Chapter 7 examines how the relationship between working-class representation and positive evaluations of representative institutions varies among citizens who are more or less likely to be aware of working-class representation. Even though voters can learn about working-class representation through political campaigns, news, and paying attention to politics, we show that levels of political interest and news consumption vary dramatically among citizens within the same country – implying that not all voters are equally likely to be aware of working-class representation. Then, using survey data from across Latin America, we demonstrate that the positive relationship between working-class representation and better evaluations of representative institutions is strongest among citizens with high levels of political interest and those who are avid news followers.
Chapter 6 addresses our final question: How do voters know workers are in office? Our theory argues that even though citizens are unlikely to know the exact share of seats workers occupy in office, they are generally aware of working-class representation. Drawing on campaign material, candidate websites, and social media websites, we show that both parties and individual politicians have an incentive to showcase politicians’ class status. Then we present qualitative evidence from publicly available data, coupled with an inventory of government websites, to show that even absent these political incentives, information on candidates’ class background is publicly available and – at least some of this information – makes it into the hands of citizens, thanks to popular press. Then we turn to evidence from two survey experiments from Argentina and Mexico that were designed to evaluate whether citizens can glean information about deputies’ class status from facial images alone. We demonstrate that participants can correctly identify the class background of the national deputies depicted in photographs at a rate significantly better than chance.
This chapter develops our theory of working-class inclusion. The chapter is structured around the three central questions that we tackle in this book: (1) Do citizens – and particularly working-class citizens – want to be represented by members of the working class? (2) Will any worker do?
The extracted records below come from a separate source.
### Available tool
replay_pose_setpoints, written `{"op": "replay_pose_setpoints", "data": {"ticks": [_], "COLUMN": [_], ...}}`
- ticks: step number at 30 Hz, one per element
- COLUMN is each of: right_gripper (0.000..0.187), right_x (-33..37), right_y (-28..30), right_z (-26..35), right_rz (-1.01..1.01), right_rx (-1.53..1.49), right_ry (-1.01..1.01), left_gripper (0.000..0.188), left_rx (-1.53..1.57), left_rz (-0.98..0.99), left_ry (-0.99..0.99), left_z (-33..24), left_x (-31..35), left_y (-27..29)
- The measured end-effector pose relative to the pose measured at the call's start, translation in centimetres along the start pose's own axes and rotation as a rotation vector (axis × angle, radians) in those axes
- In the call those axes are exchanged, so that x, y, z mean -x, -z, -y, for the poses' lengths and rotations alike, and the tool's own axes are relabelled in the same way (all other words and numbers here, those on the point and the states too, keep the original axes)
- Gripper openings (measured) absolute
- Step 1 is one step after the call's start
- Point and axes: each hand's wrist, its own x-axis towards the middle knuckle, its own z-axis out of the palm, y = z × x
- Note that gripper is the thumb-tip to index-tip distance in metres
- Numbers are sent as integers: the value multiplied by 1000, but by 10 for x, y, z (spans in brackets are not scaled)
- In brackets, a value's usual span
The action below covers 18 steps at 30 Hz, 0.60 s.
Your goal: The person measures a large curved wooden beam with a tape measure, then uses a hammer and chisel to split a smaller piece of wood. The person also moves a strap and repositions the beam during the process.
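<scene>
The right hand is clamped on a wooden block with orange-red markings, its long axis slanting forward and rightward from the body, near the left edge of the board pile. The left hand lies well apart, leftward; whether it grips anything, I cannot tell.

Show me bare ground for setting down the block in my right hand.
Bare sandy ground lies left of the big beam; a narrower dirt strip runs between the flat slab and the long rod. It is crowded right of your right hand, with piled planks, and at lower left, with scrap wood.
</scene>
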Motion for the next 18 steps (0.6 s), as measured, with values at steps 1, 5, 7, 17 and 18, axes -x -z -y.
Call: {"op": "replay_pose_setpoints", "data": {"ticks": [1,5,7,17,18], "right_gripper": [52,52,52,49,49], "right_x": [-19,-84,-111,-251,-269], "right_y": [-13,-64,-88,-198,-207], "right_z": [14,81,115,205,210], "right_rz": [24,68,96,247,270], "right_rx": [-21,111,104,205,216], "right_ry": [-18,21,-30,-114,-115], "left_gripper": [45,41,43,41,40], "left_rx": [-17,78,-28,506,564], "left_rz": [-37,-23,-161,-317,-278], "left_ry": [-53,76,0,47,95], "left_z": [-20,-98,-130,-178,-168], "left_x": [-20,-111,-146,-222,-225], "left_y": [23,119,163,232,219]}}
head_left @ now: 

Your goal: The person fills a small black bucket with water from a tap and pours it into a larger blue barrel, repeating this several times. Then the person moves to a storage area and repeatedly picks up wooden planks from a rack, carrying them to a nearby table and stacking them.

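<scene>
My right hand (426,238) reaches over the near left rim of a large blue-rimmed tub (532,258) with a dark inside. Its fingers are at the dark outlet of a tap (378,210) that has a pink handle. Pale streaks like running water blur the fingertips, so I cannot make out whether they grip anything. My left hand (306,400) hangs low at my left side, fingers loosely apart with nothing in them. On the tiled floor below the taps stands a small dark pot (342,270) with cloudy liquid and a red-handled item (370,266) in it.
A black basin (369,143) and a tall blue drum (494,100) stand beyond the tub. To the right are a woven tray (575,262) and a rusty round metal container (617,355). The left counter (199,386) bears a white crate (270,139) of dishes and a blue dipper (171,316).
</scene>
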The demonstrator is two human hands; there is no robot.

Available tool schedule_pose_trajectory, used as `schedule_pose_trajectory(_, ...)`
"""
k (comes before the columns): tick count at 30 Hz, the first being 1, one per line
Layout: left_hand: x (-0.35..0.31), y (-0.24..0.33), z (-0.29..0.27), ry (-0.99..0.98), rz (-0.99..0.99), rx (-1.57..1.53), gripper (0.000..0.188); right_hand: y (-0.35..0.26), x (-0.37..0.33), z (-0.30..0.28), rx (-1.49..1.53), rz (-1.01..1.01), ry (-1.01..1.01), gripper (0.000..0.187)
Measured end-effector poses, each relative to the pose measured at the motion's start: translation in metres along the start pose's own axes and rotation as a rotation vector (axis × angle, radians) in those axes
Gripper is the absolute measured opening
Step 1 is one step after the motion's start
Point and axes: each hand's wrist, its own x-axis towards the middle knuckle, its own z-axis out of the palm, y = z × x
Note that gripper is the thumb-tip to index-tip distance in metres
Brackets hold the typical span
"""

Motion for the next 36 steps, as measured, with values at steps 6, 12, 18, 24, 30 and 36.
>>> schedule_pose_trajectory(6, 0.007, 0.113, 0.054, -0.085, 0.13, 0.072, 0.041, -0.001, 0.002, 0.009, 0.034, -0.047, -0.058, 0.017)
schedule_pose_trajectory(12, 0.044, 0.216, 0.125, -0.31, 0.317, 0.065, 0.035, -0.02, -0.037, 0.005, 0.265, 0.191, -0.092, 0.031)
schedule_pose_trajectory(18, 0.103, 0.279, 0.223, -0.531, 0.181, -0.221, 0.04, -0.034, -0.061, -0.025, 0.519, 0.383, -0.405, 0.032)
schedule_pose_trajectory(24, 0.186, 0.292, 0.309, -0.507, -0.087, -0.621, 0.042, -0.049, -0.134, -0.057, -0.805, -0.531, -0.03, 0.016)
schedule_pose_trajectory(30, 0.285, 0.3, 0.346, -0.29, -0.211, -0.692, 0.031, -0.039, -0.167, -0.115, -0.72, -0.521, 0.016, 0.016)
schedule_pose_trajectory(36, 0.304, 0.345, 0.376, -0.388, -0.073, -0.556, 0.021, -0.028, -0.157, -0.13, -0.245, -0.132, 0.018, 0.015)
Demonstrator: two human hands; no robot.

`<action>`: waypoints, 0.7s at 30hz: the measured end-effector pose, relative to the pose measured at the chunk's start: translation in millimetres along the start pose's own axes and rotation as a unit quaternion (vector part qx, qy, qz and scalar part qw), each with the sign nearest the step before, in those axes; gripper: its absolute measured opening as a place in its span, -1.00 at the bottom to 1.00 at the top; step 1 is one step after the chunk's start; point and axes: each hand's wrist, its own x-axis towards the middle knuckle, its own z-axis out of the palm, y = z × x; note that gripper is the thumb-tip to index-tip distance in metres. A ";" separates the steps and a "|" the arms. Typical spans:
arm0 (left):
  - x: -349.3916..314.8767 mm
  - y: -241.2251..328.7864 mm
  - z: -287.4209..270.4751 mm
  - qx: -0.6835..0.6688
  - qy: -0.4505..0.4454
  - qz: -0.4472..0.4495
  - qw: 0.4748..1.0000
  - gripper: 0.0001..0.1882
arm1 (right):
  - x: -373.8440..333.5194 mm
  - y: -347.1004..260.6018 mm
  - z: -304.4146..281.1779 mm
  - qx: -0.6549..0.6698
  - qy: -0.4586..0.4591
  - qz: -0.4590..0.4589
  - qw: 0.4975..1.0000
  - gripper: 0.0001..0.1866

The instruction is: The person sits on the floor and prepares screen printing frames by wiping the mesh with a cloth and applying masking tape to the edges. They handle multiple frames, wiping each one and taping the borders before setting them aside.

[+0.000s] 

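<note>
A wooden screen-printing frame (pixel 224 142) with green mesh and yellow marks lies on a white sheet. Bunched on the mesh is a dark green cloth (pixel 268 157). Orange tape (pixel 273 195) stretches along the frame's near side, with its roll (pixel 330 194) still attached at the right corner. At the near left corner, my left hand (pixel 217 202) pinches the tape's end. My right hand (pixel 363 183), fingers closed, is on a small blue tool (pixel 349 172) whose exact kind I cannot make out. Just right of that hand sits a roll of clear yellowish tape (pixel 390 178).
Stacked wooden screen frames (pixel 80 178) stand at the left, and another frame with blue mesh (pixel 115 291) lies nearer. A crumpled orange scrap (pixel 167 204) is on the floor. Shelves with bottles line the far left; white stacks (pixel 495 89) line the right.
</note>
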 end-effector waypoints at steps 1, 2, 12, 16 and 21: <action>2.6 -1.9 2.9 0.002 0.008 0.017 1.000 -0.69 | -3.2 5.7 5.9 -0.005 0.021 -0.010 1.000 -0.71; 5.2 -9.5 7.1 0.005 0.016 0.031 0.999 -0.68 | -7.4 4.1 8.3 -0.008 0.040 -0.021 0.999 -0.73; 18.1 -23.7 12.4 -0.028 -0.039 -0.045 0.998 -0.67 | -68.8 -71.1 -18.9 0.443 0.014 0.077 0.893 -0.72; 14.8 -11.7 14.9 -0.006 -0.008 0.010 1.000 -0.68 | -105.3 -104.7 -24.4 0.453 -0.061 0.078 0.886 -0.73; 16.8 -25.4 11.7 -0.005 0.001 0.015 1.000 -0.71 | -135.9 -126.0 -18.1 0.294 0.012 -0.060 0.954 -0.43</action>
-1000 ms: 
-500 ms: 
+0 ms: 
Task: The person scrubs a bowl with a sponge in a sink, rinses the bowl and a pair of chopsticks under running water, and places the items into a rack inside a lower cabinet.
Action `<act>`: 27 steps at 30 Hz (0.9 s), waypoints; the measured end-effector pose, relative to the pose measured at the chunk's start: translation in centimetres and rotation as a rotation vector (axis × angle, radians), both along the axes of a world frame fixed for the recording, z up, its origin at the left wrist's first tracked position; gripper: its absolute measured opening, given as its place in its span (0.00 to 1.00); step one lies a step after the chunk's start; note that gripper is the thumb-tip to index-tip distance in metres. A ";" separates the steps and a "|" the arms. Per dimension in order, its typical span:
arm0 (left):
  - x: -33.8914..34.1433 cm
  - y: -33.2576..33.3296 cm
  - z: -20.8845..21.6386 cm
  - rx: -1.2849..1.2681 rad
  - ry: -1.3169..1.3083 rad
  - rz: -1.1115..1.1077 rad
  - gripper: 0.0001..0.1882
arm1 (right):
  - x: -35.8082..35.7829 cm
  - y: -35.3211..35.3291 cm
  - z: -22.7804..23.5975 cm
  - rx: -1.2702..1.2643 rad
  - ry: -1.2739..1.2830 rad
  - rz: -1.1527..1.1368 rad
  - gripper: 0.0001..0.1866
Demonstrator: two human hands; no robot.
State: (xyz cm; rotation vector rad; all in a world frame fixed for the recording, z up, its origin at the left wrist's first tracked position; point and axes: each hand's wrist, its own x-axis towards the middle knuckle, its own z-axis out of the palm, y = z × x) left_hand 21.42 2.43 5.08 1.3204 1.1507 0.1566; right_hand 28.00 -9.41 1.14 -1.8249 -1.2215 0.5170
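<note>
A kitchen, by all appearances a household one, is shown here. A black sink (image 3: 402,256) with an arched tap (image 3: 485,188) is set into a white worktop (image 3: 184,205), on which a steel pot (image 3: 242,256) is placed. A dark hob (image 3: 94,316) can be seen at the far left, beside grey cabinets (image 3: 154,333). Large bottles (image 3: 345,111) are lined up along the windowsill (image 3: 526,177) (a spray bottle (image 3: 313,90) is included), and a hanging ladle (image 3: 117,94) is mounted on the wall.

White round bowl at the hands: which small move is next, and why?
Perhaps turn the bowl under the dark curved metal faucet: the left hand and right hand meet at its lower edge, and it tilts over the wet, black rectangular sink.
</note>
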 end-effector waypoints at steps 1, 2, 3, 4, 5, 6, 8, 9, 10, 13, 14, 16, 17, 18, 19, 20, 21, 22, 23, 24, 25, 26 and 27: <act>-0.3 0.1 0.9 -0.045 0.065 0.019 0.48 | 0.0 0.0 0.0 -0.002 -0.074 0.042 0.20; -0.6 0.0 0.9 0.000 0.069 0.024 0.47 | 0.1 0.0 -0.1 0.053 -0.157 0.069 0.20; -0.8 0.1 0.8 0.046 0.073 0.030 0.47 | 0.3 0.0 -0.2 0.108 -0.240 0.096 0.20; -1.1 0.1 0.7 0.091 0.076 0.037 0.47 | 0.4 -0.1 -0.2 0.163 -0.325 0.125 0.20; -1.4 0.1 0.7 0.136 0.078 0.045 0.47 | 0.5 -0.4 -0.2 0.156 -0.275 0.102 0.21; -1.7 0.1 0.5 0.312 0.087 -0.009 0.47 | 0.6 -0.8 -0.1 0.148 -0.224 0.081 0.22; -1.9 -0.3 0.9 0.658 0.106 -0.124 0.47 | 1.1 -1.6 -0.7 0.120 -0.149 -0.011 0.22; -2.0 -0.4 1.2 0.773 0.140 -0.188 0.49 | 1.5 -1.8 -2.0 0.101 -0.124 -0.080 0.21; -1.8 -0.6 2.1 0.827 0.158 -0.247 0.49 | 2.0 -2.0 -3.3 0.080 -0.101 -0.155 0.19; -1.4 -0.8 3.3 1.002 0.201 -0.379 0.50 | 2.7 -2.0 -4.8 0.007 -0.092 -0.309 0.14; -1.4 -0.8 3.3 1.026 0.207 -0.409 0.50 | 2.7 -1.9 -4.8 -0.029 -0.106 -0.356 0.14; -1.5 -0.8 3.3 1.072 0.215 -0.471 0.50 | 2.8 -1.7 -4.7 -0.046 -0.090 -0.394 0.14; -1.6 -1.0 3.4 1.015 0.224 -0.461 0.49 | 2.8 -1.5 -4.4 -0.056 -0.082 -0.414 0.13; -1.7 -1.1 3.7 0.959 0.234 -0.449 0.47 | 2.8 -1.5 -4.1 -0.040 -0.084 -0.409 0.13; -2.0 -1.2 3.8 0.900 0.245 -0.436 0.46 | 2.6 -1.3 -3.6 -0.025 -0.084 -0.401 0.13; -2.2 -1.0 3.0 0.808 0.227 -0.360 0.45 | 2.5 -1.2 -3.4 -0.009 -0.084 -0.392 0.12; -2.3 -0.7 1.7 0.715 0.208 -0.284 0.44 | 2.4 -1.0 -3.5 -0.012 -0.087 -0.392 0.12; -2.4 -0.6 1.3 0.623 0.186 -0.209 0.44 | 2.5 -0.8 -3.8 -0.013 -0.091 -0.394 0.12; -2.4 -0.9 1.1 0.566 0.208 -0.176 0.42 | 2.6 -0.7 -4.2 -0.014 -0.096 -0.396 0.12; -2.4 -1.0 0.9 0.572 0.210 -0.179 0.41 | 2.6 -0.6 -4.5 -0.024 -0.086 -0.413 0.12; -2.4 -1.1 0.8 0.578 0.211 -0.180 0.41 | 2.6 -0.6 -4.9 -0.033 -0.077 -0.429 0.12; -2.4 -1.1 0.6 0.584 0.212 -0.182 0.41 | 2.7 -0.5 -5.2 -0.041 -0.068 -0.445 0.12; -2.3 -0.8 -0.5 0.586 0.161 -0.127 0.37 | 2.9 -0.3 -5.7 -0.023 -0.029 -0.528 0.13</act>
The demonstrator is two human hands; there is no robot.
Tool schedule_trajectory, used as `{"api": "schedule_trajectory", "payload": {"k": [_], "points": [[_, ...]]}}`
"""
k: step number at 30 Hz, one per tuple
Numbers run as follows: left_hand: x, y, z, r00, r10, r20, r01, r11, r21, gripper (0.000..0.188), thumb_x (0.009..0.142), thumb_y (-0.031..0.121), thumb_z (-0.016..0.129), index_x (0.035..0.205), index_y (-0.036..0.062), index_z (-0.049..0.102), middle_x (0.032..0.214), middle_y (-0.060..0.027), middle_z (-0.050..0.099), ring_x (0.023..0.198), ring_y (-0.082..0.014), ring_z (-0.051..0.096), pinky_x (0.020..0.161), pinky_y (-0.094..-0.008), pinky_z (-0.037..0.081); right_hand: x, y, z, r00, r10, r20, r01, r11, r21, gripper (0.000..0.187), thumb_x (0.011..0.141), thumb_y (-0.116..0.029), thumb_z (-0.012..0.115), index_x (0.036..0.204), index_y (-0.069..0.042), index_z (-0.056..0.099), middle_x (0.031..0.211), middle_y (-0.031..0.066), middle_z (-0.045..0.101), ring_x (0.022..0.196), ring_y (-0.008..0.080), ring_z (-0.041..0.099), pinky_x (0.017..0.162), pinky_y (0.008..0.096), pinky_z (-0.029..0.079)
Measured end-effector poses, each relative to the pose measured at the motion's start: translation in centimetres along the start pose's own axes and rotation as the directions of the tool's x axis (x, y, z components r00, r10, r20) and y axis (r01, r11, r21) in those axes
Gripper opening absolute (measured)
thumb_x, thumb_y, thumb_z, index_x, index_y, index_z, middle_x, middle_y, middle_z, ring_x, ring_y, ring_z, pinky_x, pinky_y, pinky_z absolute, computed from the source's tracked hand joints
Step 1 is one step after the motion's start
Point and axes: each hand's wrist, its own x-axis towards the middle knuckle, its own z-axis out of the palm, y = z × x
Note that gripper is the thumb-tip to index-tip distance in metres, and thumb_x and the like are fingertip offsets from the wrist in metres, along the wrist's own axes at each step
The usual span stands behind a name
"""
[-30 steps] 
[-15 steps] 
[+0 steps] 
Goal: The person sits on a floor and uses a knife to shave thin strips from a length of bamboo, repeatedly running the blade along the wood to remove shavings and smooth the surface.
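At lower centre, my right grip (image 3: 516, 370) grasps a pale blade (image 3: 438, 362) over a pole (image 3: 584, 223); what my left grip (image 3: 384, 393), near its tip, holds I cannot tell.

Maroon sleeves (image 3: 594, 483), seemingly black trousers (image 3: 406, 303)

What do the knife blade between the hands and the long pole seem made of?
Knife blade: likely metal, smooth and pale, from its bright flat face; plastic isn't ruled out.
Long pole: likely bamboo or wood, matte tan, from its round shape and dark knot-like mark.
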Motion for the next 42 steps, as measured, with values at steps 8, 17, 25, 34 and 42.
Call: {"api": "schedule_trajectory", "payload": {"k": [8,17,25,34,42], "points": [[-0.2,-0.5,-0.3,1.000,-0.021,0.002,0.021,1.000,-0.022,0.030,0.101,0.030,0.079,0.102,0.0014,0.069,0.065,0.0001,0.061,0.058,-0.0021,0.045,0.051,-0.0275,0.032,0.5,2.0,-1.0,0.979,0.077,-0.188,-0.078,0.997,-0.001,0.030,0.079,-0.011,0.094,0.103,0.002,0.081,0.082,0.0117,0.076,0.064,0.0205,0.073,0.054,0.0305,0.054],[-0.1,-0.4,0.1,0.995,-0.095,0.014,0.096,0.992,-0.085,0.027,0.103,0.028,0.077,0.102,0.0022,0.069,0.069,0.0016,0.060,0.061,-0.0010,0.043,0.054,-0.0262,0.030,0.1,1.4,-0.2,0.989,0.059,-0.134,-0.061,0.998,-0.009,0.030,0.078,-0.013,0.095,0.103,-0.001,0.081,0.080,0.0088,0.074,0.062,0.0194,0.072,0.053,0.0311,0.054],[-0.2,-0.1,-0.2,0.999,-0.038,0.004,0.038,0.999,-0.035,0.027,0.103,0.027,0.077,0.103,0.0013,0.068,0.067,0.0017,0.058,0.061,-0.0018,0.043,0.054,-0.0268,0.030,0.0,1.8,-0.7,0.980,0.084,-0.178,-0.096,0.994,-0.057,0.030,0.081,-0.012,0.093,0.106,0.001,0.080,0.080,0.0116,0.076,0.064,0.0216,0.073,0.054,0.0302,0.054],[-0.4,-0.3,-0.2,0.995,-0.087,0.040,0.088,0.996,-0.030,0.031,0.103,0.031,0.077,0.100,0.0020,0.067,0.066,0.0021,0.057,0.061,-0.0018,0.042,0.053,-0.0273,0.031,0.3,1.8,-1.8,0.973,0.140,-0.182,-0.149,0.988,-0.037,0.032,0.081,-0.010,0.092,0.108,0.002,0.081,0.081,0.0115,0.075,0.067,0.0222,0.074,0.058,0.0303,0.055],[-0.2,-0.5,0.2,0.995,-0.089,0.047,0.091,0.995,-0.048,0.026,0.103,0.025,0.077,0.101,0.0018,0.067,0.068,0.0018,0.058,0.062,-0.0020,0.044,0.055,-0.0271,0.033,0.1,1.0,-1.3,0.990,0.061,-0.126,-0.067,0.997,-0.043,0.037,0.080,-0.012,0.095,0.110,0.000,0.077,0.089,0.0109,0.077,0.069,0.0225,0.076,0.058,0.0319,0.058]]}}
Or, how do citizens evaluate workers who do not represent working-class policy interests? (3) How do voters know workers are in office? In answering these questions, we develop new expectations that we evaluate in the following chapters.
Drawing on examples from across Latin America, Chapter 1 introduces the political exclusion of the working class and the puzzles that motivate the book: (1) Do citizens – and particularly working-class citizens – want to be represented by members of the working class? (2) Do citizens know workers are in office? (3) How do citizens evaluate workers who do not represent working-class policy interests? The chapter previews our theory in general terms and provides an overview of the data and cases we use to tackle these important questions. The chapter concludes by introducing the major implications of our findings.